> TASK DIRECTIONS
Write out again the entries from the first line to the line that includes "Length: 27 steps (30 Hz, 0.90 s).", keeping both of those lines.

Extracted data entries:
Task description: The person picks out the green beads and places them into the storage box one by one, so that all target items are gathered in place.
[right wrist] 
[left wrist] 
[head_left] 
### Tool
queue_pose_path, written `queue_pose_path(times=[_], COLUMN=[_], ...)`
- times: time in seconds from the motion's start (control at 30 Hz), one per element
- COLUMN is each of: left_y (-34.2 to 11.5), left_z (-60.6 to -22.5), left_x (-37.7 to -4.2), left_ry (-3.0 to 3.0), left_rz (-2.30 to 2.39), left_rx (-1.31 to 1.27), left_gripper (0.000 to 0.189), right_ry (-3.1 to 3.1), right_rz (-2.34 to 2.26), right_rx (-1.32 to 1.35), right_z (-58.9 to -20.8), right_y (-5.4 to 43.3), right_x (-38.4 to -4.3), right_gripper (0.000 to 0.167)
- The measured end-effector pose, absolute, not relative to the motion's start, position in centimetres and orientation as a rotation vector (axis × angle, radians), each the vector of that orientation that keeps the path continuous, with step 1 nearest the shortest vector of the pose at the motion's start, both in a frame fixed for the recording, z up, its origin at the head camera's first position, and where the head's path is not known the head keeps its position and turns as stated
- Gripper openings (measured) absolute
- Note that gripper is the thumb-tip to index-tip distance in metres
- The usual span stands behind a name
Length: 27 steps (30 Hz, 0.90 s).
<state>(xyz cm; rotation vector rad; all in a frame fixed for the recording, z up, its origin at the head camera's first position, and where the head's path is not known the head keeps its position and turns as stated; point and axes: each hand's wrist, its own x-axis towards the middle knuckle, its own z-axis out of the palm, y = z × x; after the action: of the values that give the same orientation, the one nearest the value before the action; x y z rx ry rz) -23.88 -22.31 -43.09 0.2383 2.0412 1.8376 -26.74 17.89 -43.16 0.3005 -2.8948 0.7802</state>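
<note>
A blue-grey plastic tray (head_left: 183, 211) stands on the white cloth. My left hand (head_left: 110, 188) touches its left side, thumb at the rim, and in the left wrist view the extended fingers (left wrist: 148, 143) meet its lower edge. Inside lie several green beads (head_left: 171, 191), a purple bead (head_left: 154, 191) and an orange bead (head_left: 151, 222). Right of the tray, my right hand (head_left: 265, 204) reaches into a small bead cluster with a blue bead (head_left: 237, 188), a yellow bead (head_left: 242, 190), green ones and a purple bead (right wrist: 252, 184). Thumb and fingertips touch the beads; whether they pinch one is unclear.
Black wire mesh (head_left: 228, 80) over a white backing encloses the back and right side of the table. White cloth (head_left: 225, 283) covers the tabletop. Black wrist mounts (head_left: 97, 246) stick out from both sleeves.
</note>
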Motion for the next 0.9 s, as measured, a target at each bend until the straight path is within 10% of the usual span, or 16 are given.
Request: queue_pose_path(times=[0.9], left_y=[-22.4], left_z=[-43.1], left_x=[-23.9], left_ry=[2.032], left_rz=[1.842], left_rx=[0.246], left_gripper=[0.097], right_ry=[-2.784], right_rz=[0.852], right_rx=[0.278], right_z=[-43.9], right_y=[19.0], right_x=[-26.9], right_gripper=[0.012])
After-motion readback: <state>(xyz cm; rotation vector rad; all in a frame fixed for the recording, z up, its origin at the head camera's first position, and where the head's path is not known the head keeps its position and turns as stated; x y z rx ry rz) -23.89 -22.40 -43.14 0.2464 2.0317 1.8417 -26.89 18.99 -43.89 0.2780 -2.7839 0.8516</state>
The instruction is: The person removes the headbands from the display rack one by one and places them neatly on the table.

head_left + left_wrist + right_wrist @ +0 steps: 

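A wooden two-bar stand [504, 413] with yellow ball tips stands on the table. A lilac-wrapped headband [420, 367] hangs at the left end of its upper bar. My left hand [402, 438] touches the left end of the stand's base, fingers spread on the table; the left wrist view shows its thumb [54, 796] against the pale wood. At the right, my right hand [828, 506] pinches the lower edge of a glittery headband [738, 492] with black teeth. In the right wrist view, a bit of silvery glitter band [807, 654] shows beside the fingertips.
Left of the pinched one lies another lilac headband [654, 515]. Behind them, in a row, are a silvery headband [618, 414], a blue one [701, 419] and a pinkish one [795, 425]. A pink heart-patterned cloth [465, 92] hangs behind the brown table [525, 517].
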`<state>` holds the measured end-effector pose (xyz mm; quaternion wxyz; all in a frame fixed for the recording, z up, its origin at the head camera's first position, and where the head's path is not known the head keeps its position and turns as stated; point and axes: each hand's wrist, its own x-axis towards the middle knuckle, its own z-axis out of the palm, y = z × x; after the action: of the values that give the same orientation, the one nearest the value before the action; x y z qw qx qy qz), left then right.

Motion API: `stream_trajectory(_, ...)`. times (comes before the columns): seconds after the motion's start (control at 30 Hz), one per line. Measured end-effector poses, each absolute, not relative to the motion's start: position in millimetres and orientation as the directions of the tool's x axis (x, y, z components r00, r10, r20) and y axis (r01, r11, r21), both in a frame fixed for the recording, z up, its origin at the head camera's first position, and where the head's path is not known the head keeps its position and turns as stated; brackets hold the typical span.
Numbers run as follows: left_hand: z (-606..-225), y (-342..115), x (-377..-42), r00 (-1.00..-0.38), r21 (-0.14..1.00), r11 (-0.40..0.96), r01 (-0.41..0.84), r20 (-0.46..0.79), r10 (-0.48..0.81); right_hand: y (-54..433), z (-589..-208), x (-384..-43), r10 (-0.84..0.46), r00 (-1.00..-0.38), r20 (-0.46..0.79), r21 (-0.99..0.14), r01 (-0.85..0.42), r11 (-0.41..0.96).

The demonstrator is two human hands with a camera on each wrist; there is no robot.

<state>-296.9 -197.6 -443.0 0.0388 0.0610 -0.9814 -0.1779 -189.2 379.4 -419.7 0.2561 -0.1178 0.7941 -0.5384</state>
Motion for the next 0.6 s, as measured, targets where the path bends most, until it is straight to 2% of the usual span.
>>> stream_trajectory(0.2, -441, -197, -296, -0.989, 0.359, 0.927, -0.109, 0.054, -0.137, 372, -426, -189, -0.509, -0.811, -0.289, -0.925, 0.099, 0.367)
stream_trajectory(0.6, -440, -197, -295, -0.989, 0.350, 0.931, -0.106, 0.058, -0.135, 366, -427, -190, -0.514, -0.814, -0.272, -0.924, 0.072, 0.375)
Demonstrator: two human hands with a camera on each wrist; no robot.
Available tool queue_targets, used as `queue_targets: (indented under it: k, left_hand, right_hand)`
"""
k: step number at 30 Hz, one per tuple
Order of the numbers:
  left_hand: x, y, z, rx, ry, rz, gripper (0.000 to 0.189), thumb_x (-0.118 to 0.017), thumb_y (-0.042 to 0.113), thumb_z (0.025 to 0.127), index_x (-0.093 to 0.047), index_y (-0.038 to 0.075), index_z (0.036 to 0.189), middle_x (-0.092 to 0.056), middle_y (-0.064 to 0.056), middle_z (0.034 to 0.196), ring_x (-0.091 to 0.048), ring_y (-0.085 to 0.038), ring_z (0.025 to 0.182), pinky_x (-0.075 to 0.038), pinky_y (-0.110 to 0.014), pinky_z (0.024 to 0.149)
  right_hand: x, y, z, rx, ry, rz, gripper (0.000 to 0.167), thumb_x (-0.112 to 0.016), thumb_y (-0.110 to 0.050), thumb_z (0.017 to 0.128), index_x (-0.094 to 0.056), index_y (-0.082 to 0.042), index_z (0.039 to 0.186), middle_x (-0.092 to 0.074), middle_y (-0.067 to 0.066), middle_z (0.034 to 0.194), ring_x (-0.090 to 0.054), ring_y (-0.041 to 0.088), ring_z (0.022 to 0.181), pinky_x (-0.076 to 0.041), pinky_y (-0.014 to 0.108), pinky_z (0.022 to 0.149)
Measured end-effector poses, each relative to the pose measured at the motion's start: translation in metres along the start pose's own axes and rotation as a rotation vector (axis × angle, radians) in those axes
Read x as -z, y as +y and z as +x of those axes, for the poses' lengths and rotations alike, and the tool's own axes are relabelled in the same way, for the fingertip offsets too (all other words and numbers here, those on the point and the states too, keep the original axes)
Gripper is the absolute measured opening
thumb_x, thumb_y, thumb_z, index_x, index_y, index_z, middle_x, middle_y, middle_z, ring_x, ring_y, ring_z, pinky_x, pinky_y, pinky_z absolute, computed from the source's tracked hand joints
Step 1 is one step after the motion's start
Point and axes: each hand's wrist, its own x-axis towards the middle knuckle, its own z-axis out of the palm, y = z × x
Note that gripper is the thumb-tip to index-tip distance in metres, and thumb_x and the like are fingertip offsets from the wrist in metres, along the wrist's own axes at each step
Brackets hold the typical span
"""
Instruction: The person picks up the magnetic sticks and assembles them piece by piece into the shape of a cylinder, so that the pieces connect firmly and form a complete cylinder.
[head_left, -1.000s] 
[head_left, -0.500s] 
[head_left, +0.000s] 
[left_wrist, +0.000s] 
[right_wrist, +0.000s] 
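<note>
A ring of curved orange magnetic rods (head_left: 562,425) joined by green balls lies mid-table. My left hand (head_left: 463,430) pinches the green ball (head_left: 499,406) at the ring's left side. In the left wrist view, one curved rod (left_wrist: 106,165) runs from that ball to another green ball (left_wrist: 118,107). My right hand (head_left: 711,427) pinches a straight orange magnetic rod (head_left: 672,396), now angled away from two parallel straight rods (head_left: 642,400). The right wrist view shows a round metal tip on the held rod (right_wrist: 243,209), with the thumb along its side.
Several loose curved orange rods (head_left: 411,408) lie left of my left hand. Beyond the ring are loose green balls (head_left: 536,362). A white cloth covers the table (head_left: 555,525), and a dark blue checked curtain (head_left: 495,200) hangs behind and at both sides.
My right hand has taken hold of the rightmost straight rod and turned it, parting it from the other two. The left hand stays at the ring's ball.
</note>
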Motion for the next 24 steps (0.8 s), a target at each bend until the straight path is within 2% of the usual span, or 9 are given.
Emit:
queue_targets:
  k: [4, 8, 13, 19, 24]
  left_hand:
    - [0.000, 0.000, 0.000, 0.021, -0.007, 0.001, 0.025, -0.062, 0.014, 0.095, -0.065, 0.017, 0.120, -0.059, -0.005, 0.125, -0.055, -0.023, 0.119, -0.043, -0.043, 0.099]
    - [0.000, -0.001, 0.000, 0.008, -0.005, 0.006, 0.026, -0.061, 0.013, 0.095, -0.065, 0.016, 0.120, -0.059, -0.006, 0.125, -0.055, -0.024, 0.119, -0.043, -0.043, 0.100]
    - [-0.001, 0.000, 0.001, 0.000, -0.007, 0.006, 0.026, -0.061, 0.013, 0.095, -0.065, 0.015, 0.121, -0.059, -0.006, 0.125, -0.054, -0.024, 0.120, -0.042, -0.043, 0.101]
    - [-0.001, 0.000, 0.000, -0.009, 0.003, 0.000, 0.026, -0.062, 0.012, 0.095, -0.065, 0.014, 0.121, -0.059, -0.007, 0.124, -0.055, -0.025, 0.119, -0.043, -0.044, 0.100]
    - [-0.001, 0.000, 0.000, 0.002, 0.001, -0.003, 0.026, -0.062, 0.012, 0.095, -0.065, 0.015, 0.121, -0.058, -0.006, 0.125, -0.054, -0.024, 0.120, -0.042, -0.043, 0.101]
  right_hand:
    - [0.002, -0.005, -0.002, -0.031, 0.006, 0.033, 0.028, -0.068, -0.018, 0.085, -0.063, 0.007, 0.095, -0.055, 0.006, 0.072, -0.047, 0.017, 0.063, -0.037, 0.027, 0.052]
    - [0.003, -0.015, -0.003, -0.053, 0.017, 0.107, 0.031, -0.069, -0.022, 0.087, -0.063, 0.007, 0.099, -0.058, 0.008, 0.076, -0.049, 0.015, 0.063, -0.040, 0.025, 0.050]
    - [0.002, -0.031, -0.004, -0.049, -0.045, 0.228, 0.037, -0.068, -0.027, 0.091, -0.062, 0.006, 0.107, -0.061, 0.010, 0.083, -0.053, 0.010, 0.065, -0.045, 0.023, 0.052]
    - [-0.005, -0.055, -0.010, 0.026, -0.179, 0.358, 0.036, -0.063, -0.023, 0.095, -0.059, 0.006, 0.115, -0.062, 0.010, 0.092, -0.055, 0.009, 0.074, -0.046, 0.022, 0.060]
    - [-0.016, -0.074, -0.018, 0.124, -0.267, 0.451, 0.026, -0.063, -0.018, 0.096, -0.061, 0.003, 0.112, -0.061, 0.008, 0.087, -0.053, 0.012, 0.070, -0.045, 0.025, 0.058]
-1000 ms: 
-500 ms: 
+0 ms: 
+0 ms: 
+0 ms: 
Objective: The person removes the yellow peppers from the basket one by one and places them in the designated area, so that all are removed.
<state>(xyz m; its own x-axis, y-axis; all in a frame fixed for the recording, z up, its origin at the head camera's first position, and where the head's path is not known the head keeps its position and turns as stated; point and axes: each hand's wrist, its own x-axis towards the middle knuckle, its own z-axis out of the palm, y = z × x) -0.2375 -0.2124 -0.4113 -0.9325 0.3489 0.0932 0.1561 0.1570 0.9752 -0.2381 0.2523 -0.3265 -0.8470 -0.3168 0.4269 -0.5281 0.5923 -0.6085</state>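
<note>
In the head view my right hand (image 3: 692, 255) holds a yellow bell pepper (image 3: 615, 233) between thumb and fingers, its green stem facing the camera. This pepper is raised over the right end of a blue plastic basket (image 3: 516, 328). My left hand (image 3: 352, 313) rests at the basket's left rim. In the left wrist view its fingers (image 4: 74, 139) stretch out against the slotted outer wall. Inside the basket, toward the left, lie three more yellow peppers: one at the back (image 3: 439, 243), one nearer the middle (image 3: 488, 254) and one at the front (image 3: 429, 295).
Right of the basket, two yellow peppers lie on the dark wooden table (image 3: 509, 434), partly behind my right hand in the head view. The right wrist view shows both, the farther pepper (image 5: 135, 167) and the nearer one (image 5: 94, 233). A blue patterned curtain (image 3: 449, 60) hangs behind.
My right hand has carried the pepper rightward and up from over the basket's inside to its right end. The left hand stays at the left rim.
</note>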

> SOLVED EXERCISE
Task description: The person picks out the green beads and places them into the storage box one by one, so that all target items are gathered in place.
[right wrist] 
[left wrist] 
[head_left] 
### Tool
queue_pose_path, written `queue_pose_path(times=[_], COLUMN=[_], ...)`
- times: time in seconds from the motion's start (control at 30 Hz), one per element
- COLUMN is each of: left_y (-34.2 to 11.5), left_z (-60.6 to -22.5), left_x (-37.7 to -4.2), left_ry (-3.0 to 3.0), left_rz (-2.30 to 2.39), left_rx (-1.31 to 1.27), left_gripper (0.000 to 0.189), right_ry (-3.1 to 3.1), right_rz (-2.34 to 2.26), right_rx (-1.32 to 1.35), right_z (-58.9 to -20.8), right_y (-5.4 to 43.3), right_x (-38.4 to -4.3), right_gripper (0.000 to 0.167)
- The measured end-effector pose, absolute, not relative to the motion's start, position in centimetres and orientation as a rotation vector (axis × angle, radians), each the vector of that orientation that keeps the path continuous, with step 1 nearest the shortest vector of the pose at the motion's start, both in a frame fixed for the recording, z up, its origin at the head camera's first position, and where the head's path is not known the head keeps its position and turns as stated
- Gripper openings (measured) absolute
- Note that gripper is the thumb-tip to index-tip distance in metres
- The usual span stands behind a name
Length: 27 steps (30 Hz, 0.90 s).

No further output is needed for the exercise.